* Task goal *
Check every line in the listing below for "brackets". Copy the ones where it occurs.
■ ■ ■ ■ ■
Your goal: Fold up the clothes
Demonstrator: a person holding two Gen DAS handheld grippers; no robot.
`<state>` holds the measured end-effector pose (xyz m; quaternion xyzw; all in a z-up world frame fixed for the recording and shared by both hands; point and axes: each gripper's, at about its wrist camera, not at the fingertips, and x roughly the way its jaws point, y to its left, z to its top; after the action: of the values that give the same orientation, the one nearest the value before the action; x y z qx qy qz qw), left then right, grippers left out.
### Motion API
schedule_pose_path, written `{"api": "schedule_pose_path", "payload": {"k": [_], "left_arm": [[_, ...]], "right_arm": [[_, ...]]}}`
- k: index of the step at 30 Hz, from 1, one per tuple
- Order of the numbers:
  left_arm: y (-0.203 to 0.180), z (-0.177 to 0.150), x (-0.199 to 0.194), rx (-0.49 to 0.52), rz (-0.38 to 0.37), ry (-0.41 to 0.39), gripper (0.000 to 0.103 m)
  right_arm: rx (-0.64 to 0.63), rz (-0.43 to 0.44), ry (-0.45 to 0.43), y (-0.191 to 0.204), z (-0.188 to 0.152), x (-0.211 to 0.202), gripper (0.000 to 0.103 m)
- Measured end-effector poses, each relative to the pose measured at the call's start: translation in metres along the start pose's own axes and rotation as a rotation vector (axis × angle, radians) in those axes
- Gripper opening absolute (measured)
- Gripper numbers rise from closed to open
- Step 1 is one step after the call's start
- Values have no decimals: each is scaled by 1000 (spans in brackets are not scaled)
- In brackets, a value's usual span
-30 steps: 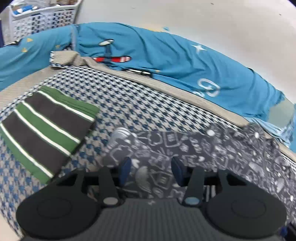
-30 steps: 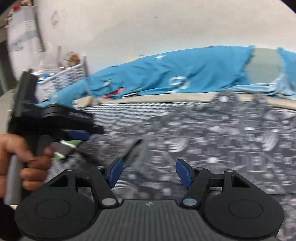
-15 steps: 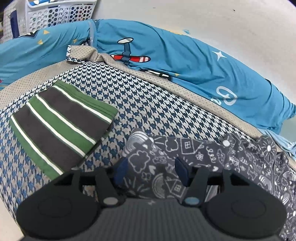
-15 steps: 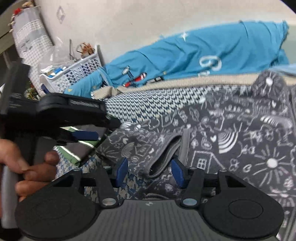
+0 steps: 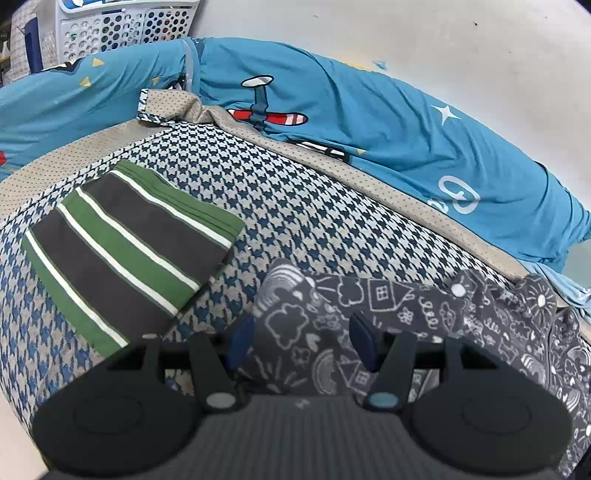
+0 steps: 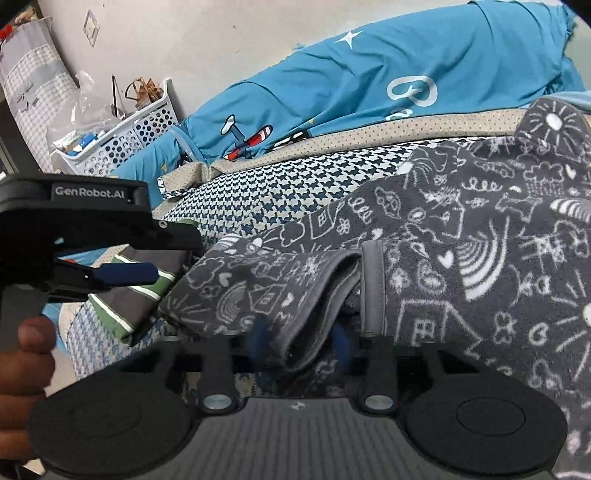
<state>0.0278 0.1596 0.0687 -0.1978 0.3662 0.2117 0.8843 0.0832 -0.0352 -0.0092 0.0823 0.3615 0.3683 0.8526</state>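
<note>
A dark grey doodle-print garment (image 5: 406, 299) (image 6: 461, 221) lies spread on the houndstooth bed cover (image 5: 295, 206). My left gripper (image 5: 303, 343) is open over the garment's left corner, and the cloth lies flat between and under its blue pads. In the right wrist view it (image 6: 179, 258) hovers at that same corner. My right gripper (image 6: 300, 341) is closing around the garment's folded grey hem (image 6: 314, 306). Its pads are blurred and stand close on either side of the fold. A folded green, grey and white striped garment (image 5: 125, 254) (image 6: 122, 306) rests to the left.
A blue printed blanket (image 5: 369, 122) is bunched along the wall behind the bed. A white laundry basket (image 5: 125, 26) (image 6: 122, 144) stands at the far left. A hand (image 6: 26, 354) holds the left gripper's handle. The bed's edge drops off at the lower left.
My right gripper has moved down and in to the garment's grey hem, and its jaws have narrowed around it. The left gripper has stayed over the corner.
</note>
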Motion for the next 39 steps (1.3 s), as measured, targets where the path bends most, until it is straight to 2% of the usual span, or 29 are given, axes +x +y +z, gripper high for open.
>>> {"api": "schedule_pose_path", "payload": {"k": [1,6,10,22,39], "left_arm": [[1,0,0,-4,4,-1,55],[5,1,-1,-18,14,-13,55],[3,-1,0,-16,12,-12,59],[-30,-11,3,42,-27,-15,60],[-93,-45,11,217,-121,-2,67]], "right_arm": [[1,8,-2,0,0,0,8],[-54,14,-85,11,9,-15,6],[-61,-7,-176,10,24,-36,6],[-33,-181,-386,-27,65,-110,6],[-20,-329,-530,-92,72,-219,6]]}}
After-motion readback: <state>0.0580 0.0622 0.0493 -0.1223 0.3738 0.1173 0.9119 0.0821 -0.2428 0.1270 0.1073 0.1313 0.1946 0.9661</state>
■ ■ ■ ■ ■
* Answer below *
- Values have no decimals: each is scaled by 1000 (spans in brackets are not scaled)
- In brackets, a value's usual span

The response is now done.